Mesajı Okuyun
Old 21-05-2012, 08:43   #2
Av.Evren Akçay

 
Varsayılan

Öncelikle sorunuzu tam anlayamamış olabilirim.

İşyerinin devri halinde devralan işveren yasa gereği tüm hak ve borçları ile birlikte iş sözleşmelerinin tarafı olurken; devreden işveren, devir ile birlikte iş sözleşmelerinin tarafı olmaktan çıkar ve gerçekleşen borçlu değişikliği nedeniyle kural olarak isçilere karşı her türlü yükümlülüklerinden de kurtulur. Ancak birçok yabancı hukuk sisteminde olduğu gibi, hukukumuzda da devreden işverenin devir ile birlikte işçilere karşı her türlü borcundan da kurtulması uygun görülmemiş ve kendi döneminde gerçekleşen isçilik alacaklarından sorumluluğunun belirli bir süre devam etmesi kabul edilmiştir.
Hukukumuzda devreden işverenin kendi döneminde gerçekleşen haklardan sorumlu olmaya devam edeceği öngörülmüştür. İş Yasasına göre, devir halinde, devirden önce doğmuş olan ve devir tarihinde ödenmesi gereken borçlardan devreden ve devralan işveren birlikte sorumludurlar. Ancak bu yükümlülüklerden devreden işverenin sorumluluğu devir tarihinden itibaren 2 yıl ile sınırlıdır (İk K.6/3).

Hangi hallerin işyeri devri olmadığı İş Kanunu 6. madde de sayılmıştır.Ayrıca işyeri devri sayılmayan konular Yargıtay karrlarında da yer almıştır.
Tüzel kişiliğin birleşme veya katılma yada türünün değişmesiyle sona erme halinde birlikte sorumluluk hükümleri uygulanmaz. (İK. M. 6/4)
İflas dolayısıyla malvarlığının tasfiyesi sonucu işyerinin veya bir bölümünün başkasına devri işyeri devri değildir (İK. M. 6/6).

Sizin olayınızda açılmış olan davada işyeri devri olduğu hüküm altına alınmışsa her iki işverene karşı dava açılabilir. Ancak müteselsil sorumluluk süresi olan 2 yıllık süreye dikkat etmek gerekir. Ancak ayrıca belirttiğiniz gibi devreden işyeri devri olmadığını iddia ediyorsa - ki siz mahkeme kararından bahsediyorsunuz- burada muvazaa iddia edilebilir. Çünkü işyeri devri olduğu mahkemece ilam altına alınmış. Aksinin iddiası muvazaayı gündeme getirebilir.
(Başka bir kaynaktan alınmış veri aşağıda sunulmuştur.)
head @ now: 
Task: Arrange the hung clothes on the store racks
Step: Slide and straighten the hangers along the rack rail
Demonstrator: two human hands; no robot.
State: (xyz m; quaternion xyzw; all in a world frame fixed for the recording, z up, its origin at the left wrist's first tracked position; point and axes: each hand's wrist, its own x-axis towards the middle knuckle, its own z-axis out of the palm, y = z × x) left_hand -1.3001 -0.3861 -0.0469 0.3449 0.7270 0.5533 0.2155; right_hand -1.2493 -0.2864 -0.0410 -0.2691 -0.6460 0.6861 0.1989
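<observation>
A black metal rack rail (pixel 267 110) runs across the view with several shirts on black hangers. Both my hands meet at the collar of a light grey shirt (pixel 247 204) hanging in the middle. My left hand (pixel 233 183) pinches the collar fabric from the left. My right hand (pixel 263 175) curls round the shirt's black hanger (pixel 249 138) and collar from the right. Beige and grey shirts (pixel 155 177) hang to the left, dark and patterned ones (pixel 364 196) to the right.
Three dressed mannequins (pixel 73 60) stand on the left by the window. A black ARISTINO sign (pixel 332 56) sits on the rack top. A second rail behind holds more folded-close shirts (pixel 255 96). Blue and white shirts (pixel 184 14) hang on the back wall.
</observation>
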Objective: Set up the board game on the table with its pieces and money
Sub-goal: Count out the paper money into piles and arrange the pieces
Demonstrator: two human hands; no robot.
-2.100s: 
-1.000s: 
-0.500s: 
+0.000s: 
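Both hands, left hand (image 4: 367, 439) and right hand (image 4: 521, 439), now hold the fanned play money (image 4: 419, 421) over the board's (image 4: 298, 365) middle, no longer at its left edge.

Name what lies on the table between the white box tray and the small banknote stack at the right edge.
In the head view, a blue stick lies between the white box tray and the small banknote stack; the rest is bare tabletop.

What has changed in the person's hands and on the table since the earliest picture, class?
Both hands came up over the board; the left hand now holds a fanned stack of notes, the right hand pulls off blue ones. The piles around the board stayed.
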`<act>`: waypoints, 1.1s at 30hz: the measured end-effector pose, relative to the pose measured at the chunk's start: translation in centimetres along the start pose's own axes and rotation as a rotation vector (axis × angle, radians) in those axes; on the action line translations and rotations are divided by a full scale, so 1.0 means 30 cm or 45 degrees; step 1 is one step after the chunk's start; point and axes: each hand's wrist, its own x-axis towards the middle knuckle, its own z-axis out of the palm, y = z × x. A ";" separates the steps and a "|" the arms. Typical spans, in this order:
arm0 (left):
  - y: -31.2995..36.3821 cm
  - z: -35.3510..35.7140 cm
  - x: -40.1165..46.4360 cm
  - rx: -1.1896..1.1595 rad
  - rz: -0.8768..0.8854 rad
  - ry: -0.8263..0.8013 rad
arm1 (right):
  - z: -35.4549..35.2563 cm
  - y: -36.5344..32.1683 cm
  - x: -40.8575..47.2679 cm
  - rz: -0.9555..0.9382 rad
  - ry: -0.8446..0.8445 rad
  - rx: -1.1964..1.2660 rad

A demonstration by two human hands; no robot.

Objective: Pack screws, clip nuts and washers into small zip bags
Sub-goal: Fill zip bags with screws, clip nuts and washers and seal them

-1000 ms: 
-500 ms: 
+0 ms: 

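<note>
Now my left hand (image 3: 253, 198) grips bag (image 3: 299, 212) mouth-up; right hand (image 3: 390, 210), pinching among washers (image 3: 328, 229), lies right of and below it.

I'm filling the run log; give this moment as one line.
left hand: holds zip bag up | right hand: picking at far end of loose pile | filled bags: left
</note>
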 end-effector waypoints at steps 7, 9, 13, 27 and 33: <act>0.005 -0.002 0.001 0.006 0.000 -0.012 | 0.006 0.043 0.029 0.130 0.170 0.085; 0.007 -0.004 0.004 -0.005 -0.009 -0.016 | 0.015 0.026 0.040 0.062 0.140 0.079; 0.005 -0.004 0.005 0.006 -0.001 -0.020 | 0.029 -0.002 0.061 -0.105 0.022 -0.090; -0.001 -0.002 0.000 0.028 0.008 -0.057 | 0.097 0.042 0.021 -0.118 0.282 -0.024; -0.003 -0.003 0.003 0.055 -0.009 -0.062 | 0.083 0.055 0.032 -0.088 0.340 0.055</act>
İcra İflas kanunu 280/3. maddeye göre; Ticari işletmenin veya işyerindeki mevcut ticari emtianın tamamını veya mühim bir kısmını devir veya satın alan yahut bir kısmını iktisapla beraber işyerini sonradan işgal eden şahsın, borçlunun alacaklılarını ızrar kasdını bildiği ve borçlunun da bu hallerde ızrar kasdiyle hareket ettiği kabul olunur. Bu karine, ancak iptal davasını açan alacaklıya devir, satış veya terk tarihinden en az üç ay evvel keyfiyetin yazılı olarak bildirildiğini veya ticari işletmenin bulunduğu yerde görülebilir levhaları asmakla beraber Ticaret Sicili Gazetesiyle; bu mümkün olmadığı takdirde bütün alacaklıların ıttılaını temin edecek şekilde münasip vasıtalarla ilan olunduğunu ispatla çürütülebilir.

Aşağıda eklediğim Yargıtay kararının yararlı olacağını zannediyorum.

T.C. YARGITAY
9.Hukuk Dairesi

Esas: 2006/23651
Karar: 2006/25385
Karar Tarihi: 02.10.2006

ÖZET: Yönetim Kurulu Kararı ile kapatılma kararı alınmaması ve yargı kararı ile kapatılmanın iptaline kararı verilmesi fiilen kapatma olgusunu ortadan kaldırmaz. İşyerinin kapatılması geçerli bir nedendir. Kapatmadan sonra işyerinin çalışanları olmaksızın kiraya verilmesi işyerinin devri olarak nitelendirilemez. Davanın reddi gerekir.

(4857 S. K. m. 6, 18, 20)

Dava: Davacı işçi, iş sözleşmesinin geçerli sebep olmadan feshedildiğini ileri sürerek feshin geçersizliği ile işe iadesine ve buna bağlı tazminat ile boşta geçen süre ücretinin hüküm altına alınması isteğinde bulunmuştur.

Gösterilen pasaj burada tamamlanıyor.